→ **WHAT YOU WILL DO**: Output the whole listing again, exactly as it reads.

→ **RAW DATA**:
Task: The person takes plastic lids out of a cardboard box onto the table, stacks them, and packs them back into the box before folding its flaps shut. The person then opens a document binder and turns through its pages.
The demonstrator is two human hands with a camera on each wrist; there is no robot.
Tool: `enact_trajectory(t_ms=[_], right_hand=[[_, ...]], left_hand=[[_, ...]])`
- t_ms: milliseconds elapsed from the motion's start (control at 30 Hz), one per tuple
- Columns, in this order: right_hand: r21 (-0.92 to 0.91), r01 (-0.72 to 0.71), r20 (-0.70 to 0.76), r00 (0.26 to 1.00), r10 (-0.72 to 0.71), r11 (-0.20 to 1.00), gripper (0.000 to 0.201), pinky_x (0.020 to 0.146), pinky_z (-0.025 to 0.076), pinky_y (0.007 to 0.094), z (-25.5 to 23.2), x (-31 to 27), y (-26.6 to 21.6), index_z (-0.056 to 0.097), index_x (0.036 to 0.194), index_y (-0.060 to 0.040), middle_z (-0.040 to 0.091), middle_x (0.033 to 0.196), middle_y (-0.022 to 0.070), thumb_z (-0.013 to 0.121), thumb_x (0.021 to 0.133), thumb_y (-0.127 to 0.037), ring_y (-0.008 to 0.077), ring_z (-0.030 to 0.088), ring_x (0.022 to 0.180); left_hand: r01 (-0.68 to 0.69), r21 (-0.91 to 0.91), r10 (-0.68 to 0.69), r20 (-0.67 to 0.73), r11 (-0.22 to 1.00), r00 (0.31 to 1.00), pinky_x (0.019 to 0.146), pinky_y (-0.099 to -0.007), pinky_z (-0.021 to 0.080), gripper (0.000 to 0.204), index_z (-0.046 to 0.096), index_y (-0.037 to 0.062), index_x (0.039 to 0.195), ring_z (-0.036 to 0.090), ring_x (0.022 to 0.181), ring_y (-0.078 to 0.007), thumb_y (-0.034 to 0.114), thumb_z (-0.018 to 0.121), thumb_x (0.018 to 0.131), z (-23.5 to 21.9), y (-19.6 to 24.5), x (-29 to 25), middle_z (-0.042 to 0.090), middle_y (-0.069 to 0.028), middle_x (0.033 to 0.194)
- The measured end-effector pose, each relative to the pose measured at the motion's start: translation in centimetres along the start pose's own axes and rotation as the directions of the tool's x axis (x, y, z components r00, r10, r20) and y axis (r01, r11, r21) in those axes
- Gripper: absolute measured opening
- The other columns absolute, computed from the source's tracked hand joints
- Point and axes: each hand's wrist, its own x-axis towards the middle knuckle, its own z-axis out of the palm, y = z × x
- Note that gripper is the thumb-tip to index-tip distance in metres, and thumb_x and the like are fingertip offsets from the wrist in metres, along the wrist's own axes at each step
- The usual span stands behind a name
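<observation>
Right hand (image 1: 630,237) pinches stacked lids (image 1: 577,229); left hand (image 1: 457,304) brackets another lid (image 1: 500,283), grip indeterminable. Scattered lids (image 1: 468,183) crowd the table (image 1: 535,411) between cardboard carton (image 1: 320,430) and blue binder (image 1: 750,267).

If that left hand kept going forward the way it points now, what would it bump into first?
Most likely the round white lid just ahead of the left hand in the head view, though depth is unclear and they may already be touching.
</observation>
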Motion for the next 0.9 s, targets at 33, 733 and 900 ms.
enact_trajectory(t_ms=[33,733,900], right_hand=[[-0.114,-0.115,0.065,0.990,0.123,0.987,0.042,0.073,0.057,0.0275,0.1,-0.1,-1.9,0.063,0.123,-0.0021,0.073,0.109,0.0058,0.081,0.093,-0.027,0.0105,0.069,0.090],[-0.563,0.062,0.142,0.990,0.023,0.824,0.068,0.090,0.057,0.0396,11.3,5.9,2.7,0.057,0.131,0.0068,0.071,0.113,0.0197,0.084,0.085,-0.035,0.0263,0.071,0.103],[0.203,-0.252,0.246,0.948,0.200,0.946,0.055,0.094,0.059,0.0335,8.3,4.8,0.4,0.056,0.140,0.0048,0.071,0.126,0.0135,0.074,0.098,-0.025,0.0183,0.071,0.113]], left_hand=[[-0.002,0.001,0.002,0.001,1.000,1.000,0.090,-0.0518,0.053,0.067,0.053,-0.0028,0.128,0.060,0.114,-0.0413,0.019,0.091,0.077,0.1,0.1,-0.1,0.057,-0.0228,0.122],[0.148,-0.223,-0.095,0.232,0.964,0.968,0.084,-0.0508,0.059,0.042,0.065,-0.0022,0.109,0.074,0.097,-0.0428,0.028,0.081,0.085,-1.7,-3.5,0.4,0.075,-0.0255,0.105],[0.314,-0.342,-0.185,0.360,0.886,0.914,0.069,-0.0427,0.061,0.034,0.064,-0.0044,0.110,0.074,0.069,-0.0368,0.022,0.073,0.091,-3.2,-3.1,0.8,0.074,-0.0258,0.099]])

→ **RESPONSE**:
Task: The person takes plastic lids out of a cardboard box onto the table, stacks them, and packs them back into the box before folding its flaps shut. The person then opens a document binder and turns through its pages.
The demonstrator is two human hands with a camera on each wrist; there is no robot.
Tool: `enact_trajectory(t_ms=[_], right_hand=[[_, ...]], left_hand=[[_, ...]])`
- t_ms: milliseconds elapsed from the motion's start (control at 30 Hz), one per tuple
- Columns, in this order: right_hand: r21 (-0.92 to 0.91), r01 (-0.72 to 0.71), r20 (-0.70 to 0.76), r00 (0.26 to 1.00), r10 (-0.72 to 0.71), r11 (-0.20 to 1.00), gripper (0.000 to 0.201), pinky_x (0.020 to 0.146), pinky_z (-0.025 to 0.076), pinky_y (0.007 to 0.094), z (-25.5 to 23.2), x (-31 to 27), y (-26.6 to 21.6), index_z (-0.056 to 0.097), index_x (0.036 to 0.194), index_y (-0.060 to 0.040), middle_z (-0.040 to 0.091), middle_x (0.033 to 0.196), middle_y (-0.022 to 0.070), thumb_z (-0.013 to 0.121), thumb_x (0.021 to 0.133), thumb_y (-0.127 to 0.037), ring_y (-0.008 to 0.077), ring_z (-0.030 to 0.088), ring_x (0.022 to 0.180); left_hand: r01 (-0.68 to 0.69), r21 (-0.91 to 0.91), r10 (-0.68 to 0.69), r20 (-0.67 to 0.73), r11 (-0.22 to 1.00), r00 (0.31 to 1.00), pinky_x (0.019 to 0.146), pinky_y (-0.099 to -0.007), pinky_z (-0.021 to 0.080), gripper (0.000 to 0.204), index_z (-0.046 to 0.096), index_y (-0.037 to 0.062), index_x (0.039 to 0.195), ring_z (-0.036 to 0.090), ring_x (0.022 to 0.181), ring_y (-0.078 to 0.007), thumb_y (-0.034 to 0.114), thumb_z (-0.018 to 0.121), thumb_x (0.018 to 0.131), z (-23.5 to 21.9), y (-19.6 to 24.5), x (-29 to 25), middle_z (-0.042 to 0.090), middle_y (-0.069 to 0.028), middle_x (0.033 to 0.194)
- The measured end-effector pose, each relative to the pose measured at the motion's start: translation in centimetres along the start pose's own axes and rotation as the directions of the tool's x axis (x, y, z components r00, r10, r20) and y axis (r01, r11, r21) in those axes
- Gripper: absolute measured opening
- The other columns absolute, computed from the source's tracked hand joints
- Point and axes: each hand's wrist, its own x-axis towards the middle knuckle, its own z-axis out of the palm, y = z × x
- Note that gripper is the thumb-tip to index-tip distance in metres, and thumb_x and the like are fingertip offsets from the wrist in metres, along the wrist's own axes at each step
- The usual span stands behind a name
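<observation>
Right hand (image 1: 630,237) pinches stacked lids (image 1: 577,229); left hand (image 1: 457,304) brackets another lid (image 1: 500,283), grip indeterminable. Scattered lids (image 1: 468,183) crowd the table (image 1: 535,411) between cardboard carton (image 1: 320,430) and blue binder (image 1: 750,267).

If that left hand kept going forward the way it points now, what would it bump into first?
Most likely the round white lid just ahead of the left hand in the head view, though depth is unclear and they may already be touching.
</observation>
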Motion for the next 0.9 s, targets at 33, 733 and 900 ms.
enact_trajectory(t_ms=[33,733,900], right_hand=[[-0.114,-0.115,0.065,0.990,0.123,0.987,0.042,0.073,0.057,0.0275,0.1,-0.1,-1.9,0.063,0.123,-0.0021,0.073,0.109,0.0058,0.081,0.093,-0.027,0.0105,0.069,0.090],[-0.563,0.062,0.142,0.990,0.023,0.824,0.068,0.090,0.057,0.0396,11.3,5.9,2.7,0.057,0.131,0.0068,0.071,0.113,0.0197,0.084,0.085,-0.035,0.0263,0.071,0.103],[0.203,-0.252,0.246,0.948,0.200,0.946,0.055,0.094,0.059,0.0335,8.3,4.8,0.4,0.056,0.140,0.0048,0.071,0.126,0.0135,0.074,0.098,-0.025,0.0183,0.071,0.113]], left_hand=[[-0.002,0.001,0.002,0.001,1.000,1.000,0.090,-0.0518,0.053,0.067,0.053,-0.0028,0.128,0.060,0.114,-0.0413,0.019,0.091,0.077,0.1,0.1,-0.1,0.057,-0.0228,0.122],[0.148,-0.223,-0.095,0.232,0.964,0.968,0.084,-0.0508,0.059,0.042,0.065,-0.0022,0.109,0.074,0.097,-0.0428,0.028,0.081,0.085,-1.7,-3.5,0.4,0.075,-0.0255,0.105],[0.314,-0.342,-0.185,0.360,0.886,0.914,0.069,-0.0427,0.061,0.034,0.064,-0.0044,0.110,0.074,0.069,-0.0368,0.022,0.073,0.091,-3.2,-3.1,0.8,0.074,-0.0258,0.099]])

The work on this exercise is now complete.